During the reign of which English monarch was the formal term "Your Majesty" first established?
During the Roman Republic, the word “maiestas” was the legal term for the supreme status and dignity of the state, to be respected above everything else. This was crucially defined by the existence of a specific case, called “laesa maiestas” (in later French and English law, “lèse-majesté”), consisting of the violation of this supreme status.
In the 16th century this Roman concept started to be used as a style or title by European heads of state. Previously, the style used for monarchs, would have been “Your Highness” or “Your Grace” However Charles V (Holy Roman Emperor 1519 – 1556), Francis I (King of France 1515 –1547) and Henry VIII (King of England 1509 – 1547) considered that the earlier styles were insufficiently respectful and became the first to require the term “Your Majesty” to be used.
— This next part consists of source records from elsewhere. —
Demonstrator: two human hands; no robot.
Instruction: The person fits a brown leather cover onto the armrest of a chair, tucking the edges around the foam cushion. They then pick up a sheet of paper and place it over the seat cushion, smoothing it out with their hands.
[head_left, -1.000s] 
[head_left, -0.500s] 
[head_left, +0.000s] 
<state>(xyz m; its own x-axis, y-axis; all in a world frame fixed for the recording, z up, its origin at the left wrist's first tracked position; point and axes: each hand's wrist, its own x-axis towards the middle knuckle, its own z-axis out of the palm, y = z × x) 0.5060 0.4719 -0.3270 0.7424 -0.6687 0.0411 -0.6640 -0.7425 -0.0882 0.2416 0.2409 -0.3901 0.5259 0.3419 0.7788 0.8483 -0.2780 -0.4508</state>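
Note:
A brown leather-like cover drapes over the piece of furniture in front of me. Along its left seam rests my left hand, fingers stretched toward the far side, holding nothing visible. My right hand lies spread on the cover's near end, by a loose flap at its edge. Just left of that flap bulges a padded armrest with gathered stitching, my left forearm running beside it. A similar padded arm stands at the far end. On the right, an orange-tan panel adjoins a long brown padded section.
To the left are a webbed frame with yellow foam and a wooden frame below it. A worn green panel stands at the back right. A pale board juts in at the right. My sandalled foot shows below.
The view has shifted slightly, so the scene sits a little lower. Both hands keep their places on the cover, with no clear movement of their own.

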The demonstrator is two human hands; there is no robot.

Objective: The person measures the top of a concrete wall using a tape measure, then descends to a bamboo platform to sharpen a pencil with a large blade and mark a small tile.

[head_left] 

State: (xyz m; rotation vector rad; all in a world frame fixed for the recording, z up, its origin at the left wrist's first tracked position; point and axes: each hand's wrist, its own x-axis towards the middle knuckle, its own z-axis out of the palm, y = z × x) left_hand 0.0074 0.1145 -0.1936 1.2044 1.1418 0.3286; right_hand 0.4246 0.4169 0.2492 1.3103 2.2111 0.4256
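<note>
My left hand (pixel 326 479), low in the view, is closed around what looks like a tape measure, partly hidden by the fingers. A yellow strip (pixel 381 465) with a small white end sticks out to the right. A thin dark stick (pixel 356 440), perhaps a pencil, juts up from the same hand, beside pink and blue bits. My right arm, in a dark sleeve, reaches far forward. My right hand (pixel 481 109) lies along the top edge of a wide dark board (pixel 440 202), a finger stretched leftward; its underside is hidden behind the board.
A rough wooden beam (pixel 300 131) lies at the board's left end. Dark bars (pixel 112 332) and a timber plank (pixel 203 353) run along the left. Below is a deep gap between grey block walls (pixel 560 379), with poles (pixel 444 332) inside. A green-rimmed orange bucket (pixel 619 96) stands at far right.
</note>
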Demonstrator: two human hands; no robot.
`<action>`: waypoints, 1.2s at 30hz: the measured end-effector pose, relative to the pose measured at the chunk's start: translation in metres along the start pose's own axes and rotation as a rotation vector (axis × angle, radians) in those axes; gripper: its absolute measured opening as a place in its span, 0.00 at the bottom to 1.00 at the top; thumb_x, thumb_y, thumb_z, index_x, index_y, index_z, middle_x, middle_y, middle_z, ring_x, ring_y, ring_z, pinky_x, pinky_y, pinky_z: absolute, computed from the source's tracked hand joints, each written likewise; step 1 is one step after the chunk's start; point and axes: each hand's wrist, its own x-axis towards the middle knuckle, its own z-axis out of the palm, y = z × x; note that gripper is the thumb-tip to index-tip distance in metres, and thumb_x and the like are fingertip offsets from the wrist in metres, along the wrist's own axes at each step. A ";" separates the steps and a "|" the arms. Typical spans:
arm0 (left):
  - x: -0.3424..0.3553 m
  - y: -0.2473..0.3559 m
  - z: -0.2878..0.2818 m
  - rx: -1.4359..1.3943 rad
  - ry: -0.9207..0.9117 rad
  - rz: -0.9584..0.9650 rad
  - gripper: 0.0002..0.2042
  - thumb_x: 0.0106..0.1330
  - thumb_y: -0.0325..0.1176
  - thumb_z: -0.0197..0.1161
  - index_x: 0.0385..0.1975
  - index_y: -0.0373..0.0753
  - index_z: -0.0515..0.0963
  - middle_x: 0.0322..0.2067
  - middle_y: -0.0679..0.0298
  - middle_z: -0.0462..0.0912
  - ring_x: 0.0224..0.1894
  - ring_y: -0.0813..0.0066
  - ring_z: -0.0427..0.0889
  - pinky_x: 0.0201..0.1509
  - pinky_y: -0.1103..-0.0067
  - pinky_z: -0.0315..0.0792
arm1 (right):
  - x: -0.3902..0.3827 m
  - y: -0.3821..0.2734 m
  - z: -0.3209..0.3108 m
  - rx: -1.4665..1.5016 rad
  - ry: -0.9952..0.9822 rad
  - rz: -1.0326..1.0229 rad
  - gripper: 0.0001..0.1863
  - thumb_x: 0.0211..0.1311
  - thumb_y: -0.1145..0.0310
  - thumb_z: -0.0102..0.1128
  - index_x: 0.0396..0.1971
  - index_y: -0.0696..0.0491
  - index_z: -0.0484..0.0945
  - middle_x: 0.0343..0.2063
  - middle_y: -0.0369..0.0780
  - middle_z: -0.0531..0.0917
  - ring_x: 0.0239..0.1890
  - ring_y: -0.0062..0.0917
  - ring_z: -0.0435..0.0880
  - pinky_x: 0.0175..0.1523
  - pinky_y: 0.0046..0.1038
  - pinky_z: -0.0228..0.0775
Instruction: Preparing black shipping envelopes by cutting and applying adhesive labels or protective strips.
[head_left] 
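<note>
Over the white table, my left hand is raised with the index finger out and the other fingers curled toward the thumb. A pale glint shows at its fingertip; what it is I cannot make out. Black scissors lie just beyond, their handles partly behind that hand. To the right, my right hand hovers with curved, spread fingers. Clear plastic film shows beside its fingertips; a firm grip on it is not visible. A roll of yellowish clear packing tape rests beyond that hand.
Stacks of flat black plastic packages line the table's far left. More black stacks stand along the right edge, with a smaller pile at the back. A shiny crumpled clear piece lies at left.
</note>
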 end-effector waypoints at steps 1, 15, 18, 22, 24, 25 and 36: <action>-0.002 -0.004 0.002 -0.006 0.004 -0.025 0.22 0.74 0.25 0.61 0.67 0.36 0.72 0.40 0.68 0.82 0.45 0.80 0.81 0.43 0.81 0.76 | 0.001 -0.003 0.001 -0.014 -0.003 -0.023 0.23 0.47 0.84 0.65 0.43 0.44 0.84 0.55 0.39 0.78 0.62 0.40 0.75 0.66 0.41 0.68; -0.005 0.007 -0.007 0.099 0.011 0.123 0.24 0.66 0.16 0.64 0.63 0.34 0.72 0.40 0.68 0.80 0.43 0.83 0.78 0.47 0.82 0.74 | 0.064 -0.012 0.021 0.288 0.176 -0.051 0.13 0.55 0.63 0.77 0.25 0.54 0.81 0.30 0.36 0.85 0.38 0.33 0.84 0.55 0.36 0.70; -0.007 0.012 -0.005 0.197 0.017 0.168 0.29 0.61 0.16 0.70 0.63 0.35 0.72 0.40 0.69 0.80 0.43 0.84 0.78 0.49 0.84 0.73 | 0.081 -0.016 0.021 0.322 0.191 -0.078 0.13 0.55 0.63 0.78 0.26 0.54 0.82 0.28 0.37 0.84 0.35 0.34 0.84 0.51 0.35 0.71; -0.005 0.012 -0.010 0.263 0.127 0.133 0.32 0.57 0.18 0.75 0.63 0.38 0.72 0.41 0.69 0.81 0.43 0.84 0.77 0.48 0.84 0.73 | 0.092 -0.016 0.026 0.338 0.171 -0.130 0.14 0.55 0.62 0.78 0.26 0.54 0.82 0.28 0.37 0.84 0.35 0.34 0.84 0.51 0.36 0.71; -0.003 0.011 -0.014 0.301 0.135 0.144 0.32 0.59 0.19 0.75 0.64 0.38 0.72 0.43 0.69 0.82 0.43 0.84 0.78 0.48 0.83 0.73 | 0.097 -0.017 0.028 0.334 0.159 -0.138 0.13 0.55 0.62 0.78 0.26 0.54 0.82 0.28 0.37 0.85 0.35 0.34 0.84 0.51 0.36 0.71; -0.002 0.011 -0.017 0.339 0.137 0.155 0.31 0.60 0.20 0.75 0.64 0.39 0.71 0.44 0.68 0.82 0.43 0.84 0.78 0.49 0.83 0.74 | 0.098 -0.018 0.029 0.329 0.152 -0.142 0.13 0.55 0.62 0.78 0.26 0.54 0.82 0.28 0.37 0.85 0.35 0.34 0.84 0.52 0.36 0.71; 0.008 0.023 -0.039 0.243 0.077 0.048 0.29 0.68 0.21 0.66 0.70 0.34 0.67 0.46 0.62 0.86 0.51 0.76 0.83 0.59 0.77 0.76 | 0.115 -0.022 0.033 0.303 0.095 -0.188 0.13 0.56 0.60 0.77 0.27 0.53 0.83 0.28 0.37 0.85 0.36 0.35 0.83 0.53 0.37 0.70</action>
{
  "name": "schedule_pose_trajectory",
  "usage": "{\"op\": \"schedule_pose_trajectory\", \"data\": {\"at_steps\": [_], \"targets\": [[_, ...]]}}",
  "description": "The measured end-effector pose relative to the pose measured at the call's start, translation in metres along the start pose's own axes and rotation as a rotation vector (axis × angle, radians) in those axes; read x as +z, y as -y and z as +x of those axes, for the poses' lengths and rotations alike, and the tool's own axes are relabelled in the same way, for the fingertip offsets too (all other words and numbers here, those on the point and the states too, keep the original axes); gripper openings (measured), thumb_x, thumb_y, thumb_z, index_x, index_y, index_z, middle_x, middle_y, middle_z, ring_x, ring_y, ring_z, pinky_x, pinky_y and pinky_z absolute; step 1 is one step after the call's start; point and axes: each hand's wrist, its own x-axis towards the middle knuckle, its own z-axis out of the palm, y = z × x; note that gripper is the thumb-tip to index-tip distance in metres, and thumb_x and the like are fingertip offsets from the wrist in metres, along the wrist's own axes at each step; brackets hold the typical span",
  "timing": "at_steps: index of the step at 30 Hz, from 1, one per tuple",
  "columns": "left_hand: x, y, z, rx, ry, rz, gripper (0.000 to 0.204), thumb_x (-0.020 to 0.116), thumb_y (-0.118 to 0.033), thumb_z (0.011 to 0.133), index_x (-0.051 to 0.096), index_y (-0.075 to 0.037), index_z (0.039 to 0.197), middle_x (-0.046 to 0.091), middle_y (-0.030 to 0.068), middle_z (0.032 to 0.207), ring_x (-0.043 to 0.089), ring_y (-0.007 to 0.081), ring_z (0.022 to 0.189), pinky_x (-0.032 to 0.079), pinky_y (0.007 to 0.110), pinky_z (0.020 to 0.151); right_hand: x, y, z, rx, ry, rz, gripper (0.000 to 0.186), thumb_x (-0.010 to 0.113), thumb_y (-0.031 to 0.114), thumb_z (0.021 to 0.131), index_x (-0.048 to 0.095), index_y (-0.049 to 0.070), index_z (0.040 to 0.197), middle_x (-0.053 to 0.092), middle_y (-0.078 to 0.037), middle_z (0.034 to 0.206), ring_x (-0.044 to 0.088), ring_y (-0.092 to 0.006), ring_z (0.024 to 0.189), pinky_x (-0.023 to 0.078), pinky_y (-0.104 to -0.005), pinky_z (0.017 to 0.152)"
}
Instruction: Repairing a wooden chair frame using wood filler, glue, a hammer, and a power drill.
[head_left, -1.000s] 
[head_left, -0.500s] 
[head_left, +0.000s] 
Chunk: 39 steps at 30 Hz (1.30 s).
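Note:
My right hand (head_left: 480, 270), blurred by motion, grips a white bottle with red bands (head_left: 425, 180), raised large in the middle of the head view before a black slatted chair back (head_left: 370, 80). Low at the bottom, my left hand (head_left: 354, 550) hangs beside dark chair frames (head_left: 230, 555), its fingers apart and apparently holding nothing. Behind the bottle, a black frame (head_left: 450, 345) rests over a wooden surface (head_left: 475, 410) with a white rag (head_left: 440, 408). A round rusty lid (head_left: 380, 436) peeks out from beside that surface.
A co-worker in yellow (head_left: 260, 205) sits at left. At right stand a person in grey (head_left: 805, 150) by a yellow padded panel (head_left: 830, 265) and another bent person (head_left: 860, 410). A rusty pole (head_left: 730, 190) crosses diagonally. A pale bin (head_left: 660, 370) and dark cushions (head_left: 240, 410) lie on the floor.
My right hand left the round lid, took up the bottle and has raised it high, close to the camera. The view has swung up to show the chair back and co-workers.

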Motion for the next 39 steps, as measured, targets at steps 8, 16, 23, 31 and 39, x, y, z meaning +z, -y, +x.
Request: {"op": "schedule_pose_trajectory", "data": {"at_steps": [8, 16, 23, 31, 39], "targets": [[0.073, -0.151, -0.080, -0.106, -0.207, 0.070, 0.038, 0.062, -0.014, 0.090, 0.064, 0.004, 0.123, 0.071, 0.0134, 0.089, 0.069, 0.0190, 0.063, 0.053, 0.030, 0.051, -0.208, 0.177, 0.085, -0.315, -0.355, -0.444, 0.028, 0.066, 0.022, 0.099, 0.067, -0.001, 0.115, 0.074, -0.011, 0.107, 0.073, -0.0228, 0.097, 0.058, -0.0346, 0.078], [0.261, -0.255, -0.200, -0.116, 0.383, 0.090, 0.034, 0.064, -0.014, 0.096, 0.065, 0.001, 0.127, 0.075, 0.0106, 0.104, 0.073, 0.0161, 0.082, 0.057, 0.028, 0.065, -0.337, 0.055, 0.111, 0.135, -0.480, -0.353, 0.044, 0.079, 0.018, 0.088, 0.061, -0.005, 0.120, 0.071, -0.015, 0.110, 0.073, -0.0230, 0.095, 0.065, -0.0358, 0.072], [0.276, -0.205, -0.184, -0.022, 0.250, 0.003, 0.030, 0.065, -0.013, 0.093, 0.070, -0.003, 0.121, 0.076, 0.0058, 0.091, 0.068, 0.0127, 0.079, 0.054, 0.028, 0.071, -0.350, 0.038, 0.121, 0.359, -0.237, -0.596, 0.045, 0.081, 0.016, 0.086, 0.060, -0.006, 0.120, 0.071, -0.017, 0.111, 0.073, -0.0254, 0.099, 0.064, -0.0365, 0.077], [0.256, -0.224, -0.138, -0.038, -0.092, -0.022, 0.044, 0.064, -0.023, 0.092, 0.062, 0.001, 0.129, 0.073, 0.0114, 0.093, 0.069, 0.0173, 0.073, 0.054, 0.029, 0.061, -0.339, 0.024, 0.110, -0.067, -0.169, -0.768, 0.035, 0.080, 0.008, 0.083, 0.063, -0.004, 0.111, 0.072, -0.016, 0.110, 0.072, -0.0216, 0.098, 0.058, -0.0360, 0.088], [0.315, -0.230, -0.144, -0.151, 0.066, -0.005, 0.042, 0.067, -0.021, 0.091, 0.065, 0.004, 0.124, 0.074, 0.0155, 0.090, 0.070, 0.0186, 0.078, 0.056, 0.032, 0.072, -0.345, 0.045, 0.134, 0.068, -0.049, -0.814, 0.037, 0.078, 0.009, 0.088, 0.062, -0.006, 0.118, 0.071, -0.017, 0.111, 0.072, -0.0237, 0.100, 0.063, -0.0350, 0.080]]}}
In the United Kingdom, several derivatives of “Majesty” have been or are used, either to distinguish the British sovereign from continental kings and queens or as further exalted forms of address for the monarch in official documents or the most formal situations. “Most Gracious Majesty” is used only in the most formal of occasions. In about 1519 King Henry VIII decided “Majesty” should become the style of the sovereign of England. Majesty, however, was not used exclusively; it arbitrarily alternated with both “Highness” and “Grace”, even in official documents. For example, one legal judgement issued by Henry VIII uses all three indiscriminately.